→ Task description:
For the entries below, the expected answer is the line with "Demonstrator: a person", the line with "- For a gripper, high", and every line between them, exactly as written, and nothing more.

→ Extracted records:
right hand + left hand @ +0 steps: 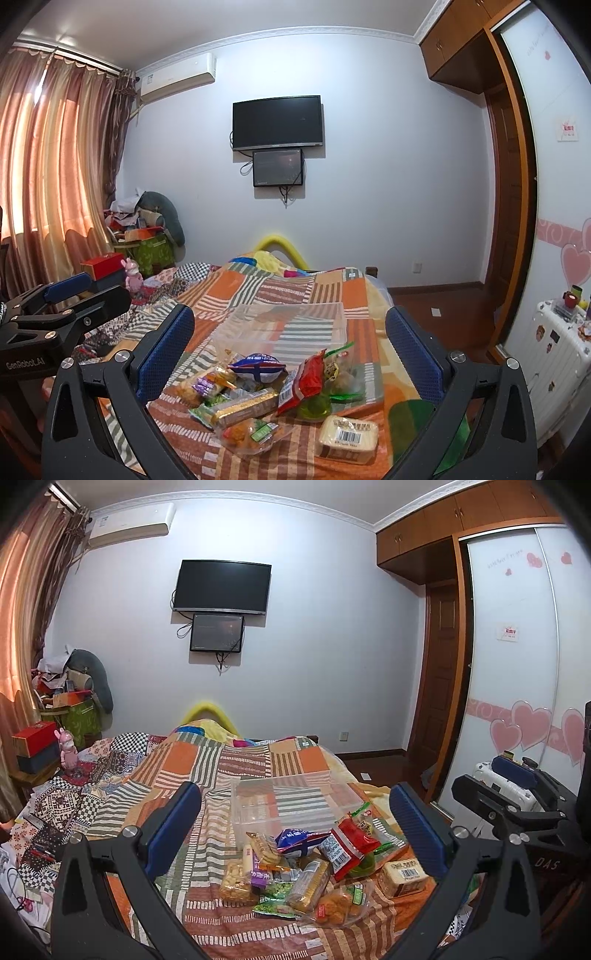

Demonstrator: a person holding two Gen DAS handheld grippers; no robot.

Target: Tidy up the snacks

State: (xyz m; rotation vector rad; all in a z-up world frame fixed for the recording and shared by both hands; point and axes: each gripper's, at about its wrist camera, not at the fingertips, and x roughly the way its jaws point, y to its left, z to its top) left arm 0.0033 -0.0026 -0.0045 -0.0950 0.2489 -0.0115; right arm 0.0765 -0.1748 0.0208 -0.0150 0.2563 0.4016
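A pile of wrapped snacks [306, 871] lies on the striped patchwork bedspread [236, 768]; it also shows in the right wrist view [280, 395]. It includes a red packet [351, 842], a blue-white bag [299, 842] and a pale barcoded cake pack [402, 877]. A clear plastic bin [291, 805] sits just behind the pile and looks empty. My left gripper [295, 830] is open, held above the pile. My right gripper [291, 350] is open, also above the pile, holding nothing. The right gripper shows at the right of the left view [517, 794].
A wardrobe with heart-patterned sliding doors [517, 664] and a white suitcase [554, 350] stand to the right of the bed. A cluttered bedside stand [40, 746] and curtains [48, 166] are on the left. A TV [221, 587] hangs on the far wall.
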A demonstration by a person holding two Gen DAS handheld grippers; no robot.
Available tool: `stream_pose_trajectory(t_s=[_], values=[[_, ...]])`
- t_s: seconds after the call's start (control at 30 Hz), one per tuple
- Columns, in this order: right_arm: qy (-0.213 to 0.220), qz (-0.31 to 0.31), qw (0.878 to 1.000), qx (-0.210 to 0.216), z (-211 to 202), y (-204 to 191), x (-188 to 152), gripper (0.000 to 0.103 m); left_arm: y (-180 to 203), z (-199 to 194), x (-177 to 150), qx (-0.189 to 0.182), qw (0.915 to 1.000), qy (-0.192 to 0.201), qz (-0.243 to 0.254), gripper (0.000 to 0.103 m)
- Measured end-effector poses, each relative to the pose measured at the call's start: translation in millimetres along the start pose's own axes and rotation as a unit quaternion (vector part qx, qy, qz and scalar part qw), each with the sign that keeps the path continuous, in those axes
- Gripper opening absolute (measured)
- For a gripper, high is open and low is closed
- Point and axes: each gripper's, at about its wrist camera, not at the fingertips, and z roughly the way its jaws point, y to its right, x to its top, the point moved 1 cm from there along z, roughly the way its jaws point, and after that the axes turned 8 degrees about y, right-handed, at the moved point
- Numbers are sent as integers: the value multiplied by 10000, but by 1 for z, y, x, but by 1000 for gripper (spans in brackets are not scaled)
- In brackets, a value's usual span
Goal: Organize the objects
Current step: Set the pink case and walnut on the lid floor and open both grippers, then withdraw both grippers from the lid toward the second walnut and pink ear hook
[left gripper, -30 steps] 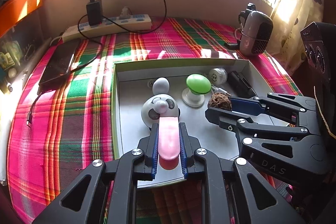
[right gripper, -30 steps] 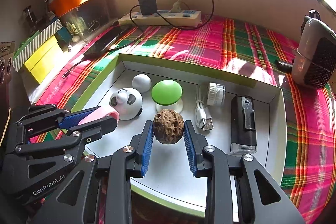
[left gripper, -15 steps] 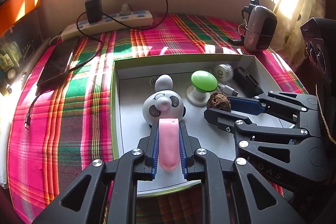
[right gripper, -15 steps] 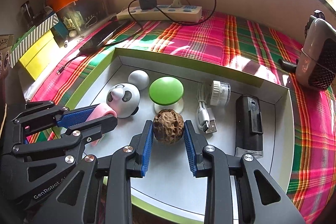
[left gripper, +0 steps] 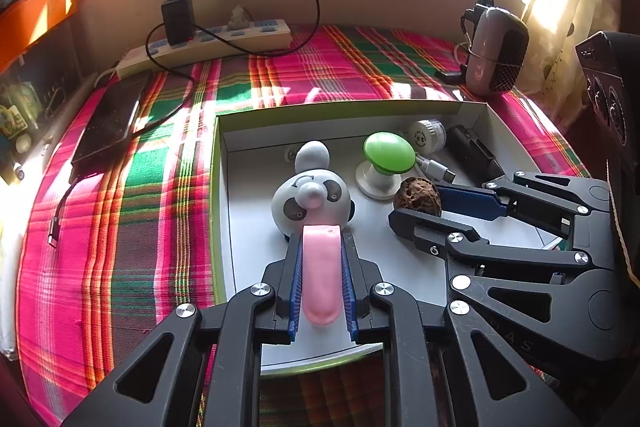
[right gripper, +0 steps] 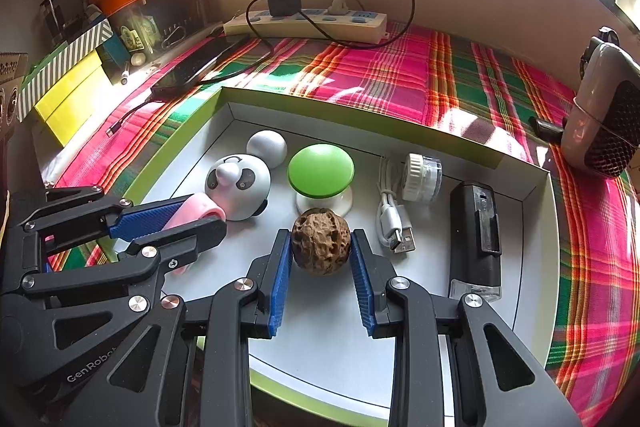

→ Answer section:
Demonstrator: a person holding two Gen DAS handheld grippers; no robot.

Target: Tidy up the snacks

State: (xyz m; rotation vector rad; all in a z-up world frame fixed for the recording and shared by both hands; point and axes: each gripper's, at about its wrist camera, not at the fingertips, and x roughly the way its jaws point, y to its left, z to its top) left arm 0.0033 -0.0026 -0.0045 -0.0950 0.2489 -0.0115; right arm 0.0765 -0.1748 0.0208 -0.0150 0.2563 0.4016
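A pile of wrapped snacks [306, 871] lies on the striped patchwork bedspread [236, 768]; it also shows in the right wrist view [280, 395]. It includes a red packet [351, 842], a blue-white bag [299, 842] and a pale barcoded cake pack [402, 877]. A clear plastic bin [291, 805] sits just behind the pile and looks empty. My left gripper [295, 830] is open, held above the pile. My right gripper [291, 350] is open, also above the pile, holding nothing. The right gripper shows at the right of the left view [517, 794].
A wardrobe with heart-patterned sliding doors [517, 664] and a white suitcase [554, 350] stand to the right of the bed. A cluttered bedside stand [40, 746] and curtains [48, 166] are on the left. A TV [221, 587] hangs on the far wall.
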A demonstration by a person holding two Gen DAS handheld grippers; no robot.
Available tool: `stream_pose_trajectory(t_s=[_], values=[[_, ...]])`
- t_s: seconds after the call's start (control at 30 Hz), one per tuple
- Columns, in this order: right_arm: qy (-0.213 to 0.220), qz (-0.31 to 0.31), qw (0.878 to 1.000), qx (-0.210 to 0.216), z (-211 to 202), y (-204 to 191), x (-188 to 152), gripper (0.000 to 0.103 m); left_arm: y (-180 to 203), z (-199 to 194), x (-177 to 150), qx (-0.189 to 0.182), qw (0.915 to 1.000), qy (-0.192 to 0.201), qz (-0.243 to 0.254), gripper (0.000 to 0.103 m)
- Measured end-effector poses, each relative to the pose measured at the call's start: translation in millimetres along the start pose's own axes and rotation as a unit quaternion (vector part qx, qy, qz and scalar part qw), each with the sign that keeps the path continuous, in those axes
- Gripper opening absolute (measured)
- For a gripper, high is open and low is closed

This output has been written out in full.